■ **EXERCISE OBJECTIVE**
Copy out each line of the listing below that contains the word "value".

■ **RAW DATA**
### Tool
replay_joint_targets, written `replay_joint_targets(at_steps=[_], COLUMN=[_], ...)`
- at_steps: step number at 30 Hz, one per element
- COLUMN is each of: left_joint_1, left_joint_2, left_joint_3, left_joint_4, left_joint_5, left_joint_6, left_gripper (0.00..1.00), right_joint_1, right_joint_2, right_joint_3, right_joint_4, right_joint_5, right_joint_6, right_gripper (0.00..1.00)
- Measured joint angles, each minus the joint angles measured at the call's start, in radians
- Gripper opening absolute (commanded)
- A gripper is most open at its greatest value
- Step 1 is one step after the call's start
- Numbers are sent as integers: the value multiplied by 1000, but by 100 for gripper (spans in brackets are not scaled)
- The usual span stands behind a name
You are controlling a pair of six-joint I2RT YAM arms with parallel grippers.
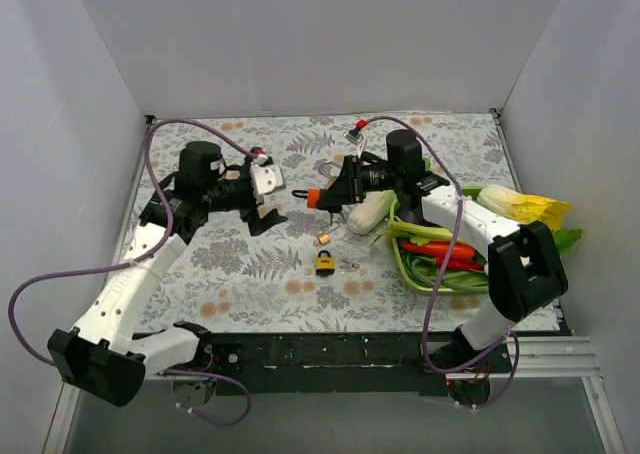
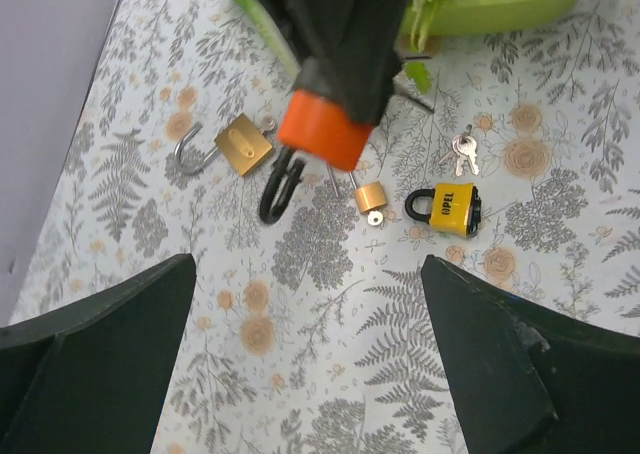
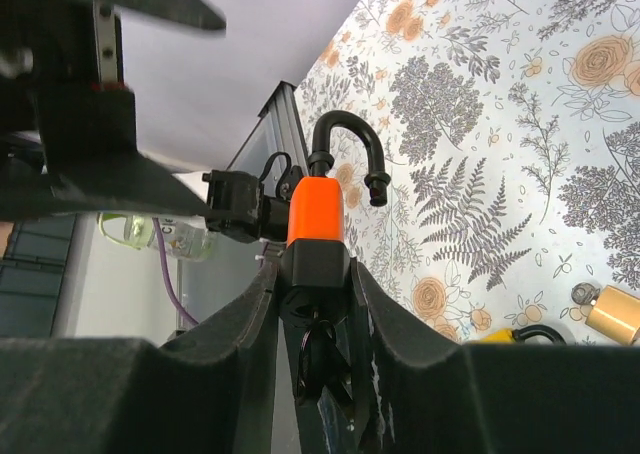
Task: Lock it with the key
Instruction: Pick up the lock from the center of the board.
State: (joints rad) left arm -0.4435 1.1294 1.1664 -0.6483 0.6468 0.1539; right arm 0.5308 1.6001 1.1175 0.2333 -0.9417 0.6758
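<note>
My right gripper (image 1: 330,196) is shut on an orange and black padlock (image 1: 316,197) and holds it above the table, pointing left. In the right wrist view the padlock (image 3: 316,214) sits between my fingers, its black shackle (image 3: 348,144) swung open, and a key on a dark ring (image 3: 322,359) hangs from its underside. My left gripper (image 1: 268,214) is open and empty, just left of the padlock. In the left wrist view the padlock (image 2: 320,129) hangs ahead of my wide-open left gripper (image 2: 305,354).
On the floral cloth lie a yellow padlock (image 2: 447,206), a small brass padlock (image 2: 370,196), a brass padlock with an open silver shackle (image 2: 240,144) and loose keys (image 2: 464,152). A green basket (image 1: 405,264) of vegetables stands at the right.
</note>
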Motion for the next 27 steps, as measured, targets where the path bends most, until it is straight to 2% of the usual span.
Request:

■ **EXERCISE ANSWER**
- A gripper is most open at its greatest value
- Numbers are sent as integers: the value multiplied by 1000, but by 100 for gripper (spans in brackets are not scaled)

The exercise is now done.